Supplied data -
══════════════════════════════
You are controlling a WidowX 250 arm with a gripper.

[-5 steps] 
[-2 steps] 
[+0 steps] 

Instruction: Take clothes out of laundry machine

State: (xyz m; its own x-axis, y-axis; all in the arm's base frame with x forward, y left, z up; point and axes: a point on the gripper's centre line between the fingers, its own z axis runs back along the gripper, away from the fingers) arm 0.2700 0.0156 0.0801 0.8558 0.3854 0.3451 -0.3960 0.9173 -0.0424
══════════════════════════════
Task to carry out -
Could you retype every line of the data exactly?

The answer -
You are controlling a WidowX 250 arm with a gripper.

[-5 steps] 
[-2 steps] 
[+0 steps] 

Instruction: Take clothes out of laundry machine

State: (xyz m; its own x-axis, y-axis; all in the arm's base frame with x forward, y left, z up; point and axes: a point on the gripper's centre line between the fingers, its own z axis runs back along the gripper, away from the fingers) arm 0.2700 0.0156 0.0801 0.8558 0.3854 0.3451 -0.3960 0.9173 -0.0424

No additional lines are needed for this answer.